Already emitting OpenTelemetry? Keep doing that — the Lens doesn't replace your metrics backend (see Operations for the OTel layer). The Lens is the no-backend, see-it-now view, and it carries a signal Prometheus/Grafana structurally can't: which axis bound each denial.

The hero — which axis is throttling you, right now

Most rate-limit dashboards can tell you that requests were denied. Because ThrottleKit composes rate × concurrency × cost in a single unifiedAdmission decision, the Lens can tell you which constraint actually bound each denialrate, concurrency, cost, or the joint-LP policy lane — as a live Sankey from policy → binding lane → top-denied keys. Click a denial and a drawer shows the exact per-axis Decision (remaining / limit / retryAfterMs / resetAt) that produced it: the literal "why was this throttled, with numbers."

This is structural, not a UI trick. bindingAxis is minted end-to-end inside unified admission but is exposed only as an OpenTelemetry span attribute — never a metric label — so no Prometheus/Grafana board can break denials down by axis. The Lens is a purpose-built live view that needs no observability backend and carries the numeric per-axis decision the span omits. (Honest closest analog with your existing tools: faceting the throttlekit.binding_axis span in an APM trace view.)
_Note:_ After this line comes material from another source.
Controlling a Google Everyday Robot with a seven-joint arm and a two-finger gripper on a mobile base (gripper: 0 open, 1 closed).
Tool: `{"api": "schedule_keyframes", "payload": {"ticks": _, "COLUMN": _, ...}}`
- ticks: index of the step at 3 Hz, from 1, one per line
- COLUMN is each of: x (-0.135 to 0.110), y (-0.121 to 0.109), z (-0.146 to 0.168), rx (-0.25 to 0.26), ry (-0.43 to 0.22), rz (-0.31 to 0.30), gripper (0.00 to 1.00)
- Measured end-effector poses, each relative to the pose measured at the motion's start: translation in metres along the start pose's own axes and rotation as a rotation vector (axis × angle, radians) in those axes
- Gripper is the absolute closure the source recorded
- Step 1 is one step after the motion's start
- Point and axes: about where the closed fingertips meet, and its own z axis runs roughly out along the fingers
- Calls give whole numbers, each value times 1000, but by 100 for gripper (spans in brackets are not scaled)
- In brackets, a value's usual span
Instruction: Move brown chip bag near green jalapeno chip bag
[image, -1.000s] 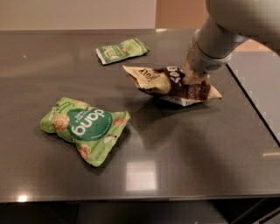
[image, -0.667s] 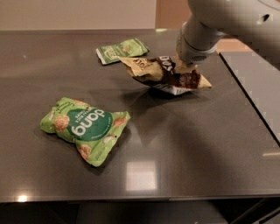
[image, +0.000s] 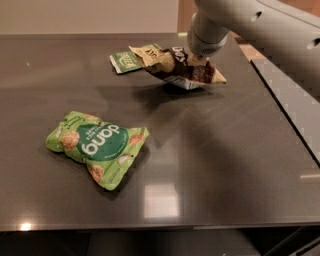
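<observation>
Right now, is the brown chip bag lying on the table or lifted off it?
Lifted: the gripper holds the brown chip bag tilted above the table, a shadow beneath it.

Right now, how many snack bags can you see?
3: brown chip bag in the gripper at back, green jalapeno chip bag just beside it, dang bag nearest the camera.

My hand is at the far side of the table, down on the brown chip bag, and is mostly hidden under my own wrist. My arm runs off the top and right edges. The brown chip bag covers the right end of the green jalapeno chip bag; I cannot tell whether they touch. Both bags' lettering is too blurred to read. The table is cut off at the left.
</observation>
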Motion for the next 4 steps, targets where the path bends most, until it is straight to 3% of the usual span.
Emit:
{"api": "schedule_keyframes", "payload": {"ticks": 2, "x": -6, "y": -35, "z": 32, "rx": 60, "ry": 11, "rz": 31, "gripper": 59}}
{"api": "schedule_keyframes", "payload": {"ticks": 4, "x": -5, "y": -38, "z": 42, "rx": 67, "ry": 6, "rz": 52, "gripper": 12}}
Universal — the full board for every limiter

The axis lane is the premium layer for unified-admission users; the dashboard itself works for everyone. A plain rateLimit(), quota, twoTier, token-budget, or concurrency guard gets the whole board plus "why throttled" attribution by policy/limiter + hot key — sourced from the same tapDecisions stream and withAnalytics top-K that already ship in the core. A single-axis limiter simply has one axis, so there is nothing to decompose; the Lens says so rather than implying otherwise.

Three ways to run it

Register what you already use with a hub; it returns tapped wrappers to use in their place. The taps are synchronous, exception-swallowing, and O(1) — the dashboard can never perturb your control path or change a decision.

1. Mount it in your own app (no extra port)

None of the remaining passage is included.